Infizierte Smartphones

Etliche Regierungen in der EU nutzen den Staatstrojaner Pegasus – auch gegen Politiker und Journalisten

  • Fabian Lambeck, Brüssel
  • Lesedauer: 3 Min.
Die Website des israelischen Unternehmens NSO Group mit der Spionagesoftware Pegasus
Die Website des israelischen Unternehmens NSO Group mit der Spionagesoftware Pegasus

Es ist der wohl größte Überwachungsskandal in Europa. Doch das Interesse der Öffentlichkeit am illegalen Einsatz der Spionage-Software Pegasus scheint gering. Große Medienhäuser meiden das Thema weitgehend. Dabei wurden neben zahlreichen Politikern und Anwälten auch Journalisten Opfer von Pegasus, etwa in Polen, Ungarn und Spanien. In Griechenland kam eine andere Software zum Einsatz, mit der die sozialdemokratische Opposition überwacht wurde.

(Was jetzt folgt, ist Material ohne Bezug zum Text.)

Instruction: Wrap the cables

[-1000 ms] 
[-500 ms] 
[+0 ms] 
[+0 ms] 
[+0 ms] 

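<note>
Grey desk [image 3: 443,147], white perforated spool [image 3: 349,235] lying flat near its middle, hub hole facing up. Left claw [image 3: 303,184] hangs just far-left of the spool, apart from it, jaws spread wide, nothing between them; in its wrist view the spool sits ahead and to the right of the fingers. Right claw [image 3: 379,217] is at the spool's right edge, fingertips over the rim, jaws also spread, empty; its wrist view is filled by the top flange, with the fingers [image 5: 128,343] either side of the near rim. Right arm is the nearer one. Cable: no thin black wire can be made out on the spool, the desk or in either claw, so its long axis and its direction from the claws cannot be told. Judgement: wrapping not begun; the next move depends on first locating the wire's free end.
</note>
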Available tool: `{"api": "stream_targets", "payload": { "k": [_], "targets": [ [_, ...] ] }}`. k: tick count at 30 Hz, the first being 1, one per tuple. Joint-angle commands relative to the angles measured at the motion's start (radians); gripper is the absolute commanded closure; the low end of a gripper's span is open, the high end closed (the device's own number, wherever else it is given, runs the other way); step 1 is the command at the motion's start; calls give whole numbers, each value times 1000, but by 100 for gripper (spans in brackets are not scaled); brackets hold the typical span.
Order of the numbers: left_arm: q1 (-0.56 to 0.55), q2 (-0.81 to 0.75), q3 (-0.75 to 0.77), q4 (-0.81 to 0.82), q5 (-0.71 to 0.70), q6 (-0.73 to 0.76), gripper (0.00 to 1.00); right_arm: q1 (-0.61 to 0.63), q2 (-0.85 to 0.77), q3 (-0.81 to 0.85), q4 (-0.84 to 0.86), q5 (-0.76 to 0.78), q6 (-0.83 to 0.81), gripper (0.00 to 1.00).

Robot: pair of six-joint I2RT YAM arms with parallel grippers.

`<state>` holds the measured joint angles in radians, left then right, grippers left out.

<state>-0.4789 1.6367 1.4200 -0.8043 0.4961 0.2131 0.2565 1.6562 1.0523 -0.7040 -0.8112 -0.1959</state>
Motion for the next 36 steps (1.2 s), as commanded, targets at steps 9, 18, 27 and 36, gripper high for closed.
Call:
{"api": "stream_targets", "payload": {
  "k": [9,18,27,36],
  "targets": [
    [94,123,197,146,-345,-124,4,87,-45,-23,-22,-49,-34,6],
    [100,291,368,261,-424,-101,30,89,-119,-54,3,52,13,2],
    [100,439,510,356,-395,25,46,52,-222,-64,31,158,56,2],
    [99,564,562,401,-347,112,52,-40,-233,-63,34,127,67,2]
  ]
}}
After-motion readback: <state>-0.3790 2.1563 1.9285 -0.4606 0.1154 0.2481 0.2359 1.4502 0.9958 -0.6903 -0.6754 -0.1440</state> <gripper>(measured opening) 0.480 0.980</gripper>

Die Spyware des israelischen Herstellers NSO verwandelt das Smartphone in eine Überwachungsmaschine, die Gespräche mitschneidet und auf dem Gerät gespeicherte Daten auslesen kann. Zudem kann dieser Staatstrojaner unerkannt Mikrofon und Kamera aktivieren. So sind die Geheimdienste in Echtzeit dabei, wenn vertrauliche Gespräche geführt werden. Offiziell soll dieses geflügelte Pferd Terroristen und Kriminelle überwachen, doch in der Praxis dient es zur Überwachung politisch missliebiger Personen.

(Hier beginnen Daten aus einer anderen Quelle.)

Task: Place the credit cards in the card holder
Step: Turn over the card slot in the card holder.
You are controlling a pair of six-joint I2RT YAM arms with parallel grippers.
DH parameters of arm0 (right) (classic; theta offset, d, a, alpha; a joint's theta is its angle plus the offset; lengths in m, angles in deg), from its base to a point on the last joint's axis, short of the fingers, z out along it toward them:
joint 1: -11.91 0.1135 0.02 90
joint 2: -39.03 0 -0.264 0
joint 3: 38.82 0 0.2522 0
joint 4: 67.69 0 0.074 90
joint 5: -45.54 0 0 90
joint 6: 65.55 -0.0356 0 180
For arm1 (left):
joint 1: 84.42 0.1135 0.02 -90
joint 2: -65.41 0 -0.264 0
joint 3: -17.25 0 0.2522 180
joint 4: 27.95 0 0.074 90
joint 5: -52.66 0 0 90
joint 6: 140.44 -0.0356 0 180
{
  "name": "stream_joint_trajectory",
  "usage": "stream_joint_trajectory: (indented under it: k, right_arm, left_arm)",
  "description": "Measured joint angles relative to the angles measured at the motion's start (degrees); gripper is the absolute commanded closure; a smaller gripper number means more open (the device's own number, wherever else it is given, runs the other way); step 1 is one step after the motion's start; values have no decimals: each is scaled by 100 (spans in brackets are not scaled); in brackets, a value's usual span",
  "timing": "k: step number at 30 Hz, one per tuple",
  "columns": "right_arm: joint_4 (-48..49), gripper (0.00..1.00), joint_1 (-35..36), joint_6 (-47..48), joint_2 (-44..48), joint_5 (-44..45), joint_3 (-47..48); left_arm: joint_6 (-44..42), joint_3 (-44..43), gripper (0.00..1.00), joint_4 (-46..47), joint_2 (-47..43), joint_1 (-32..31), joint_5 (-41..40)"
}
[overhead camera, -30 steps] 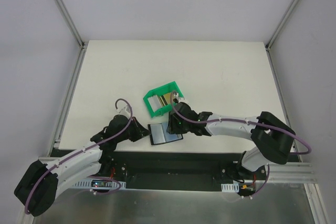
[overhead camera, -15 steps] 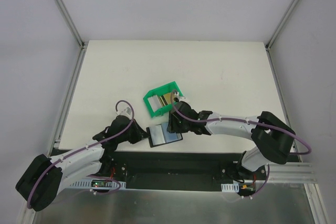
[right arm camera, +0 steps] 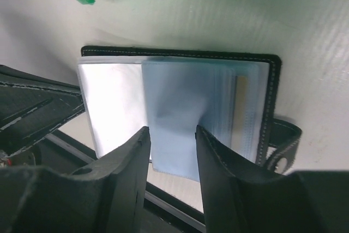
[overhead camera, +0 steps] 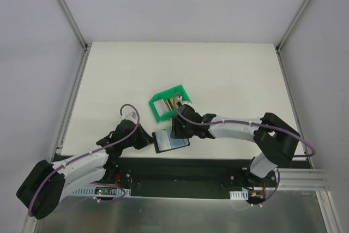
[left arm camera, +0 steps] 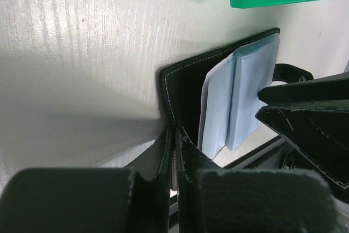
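While left jaws still clamp card holder (overhead camera: pixel 172 139), right jaws shifted left.

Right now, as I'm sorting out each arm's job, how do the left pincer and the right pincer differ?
The left pincer is shut on the card holder's black cover edge; the right pincer stands open, holding nothing. The left pincer grips from the side, low at the table; the right pincer hangs above the bluish sleeves. Both are black and work at the same open card holder.
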Motion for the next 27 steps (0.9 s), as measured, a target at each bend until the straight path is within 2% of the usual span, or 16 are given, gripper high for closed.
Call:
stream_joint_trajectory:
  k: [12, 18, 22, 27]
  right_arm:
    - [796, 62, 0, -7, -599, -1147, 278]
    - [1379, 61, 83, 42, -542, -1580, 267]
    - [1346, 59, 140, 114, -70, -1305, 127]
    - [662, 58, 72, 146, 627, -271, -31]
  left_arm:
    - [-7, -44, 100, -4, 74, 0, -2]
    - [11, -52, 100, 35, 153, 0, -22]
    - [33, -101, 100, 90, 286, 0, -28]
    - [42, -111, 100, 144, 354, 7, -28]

Bereits im Dezember 2021 forderten zahlreiche NGOs in einem offenen Brief, den israelischen Hersteller auf die Sanktionsliste der EU zu setzen. Zuvor hatten die USA die Firma auf ihre schwarze Liste aufgenommen, nachdem bekannt geworden war, dass autoritäre Regierungen in aller Welt auf das Spionagewerkzeug zurückgreifen. Doch Brüssel blieb verdächtig ruhig. Erst mit der Einsetzung eines Pegasus-Untersuchungsausschusses (PEGA) durch das EU-Parlament kam ab März etwas Bewegung in die Sache. Die Ermittlungen von PEGA machten schnell deutlich, warum die EU-Staaten hier nicht aktiv werden. Denn derzeit nutzen zwölf Mitgliedsländer und insgesamt 22 Regierungsorganisationen die Software, wie der Hersteller dem Ausschuss offenbarte. Auch der deutsche Auslandsgeheimdienst BND verwendet Pegasus, wie Recherchen der » Süddeutschen Zeitung« ergaben. Doch parlamentarische Anfragen, etwa der Linke-Abgeordneten Martina Renner, werden regelmäßig abgeblockt.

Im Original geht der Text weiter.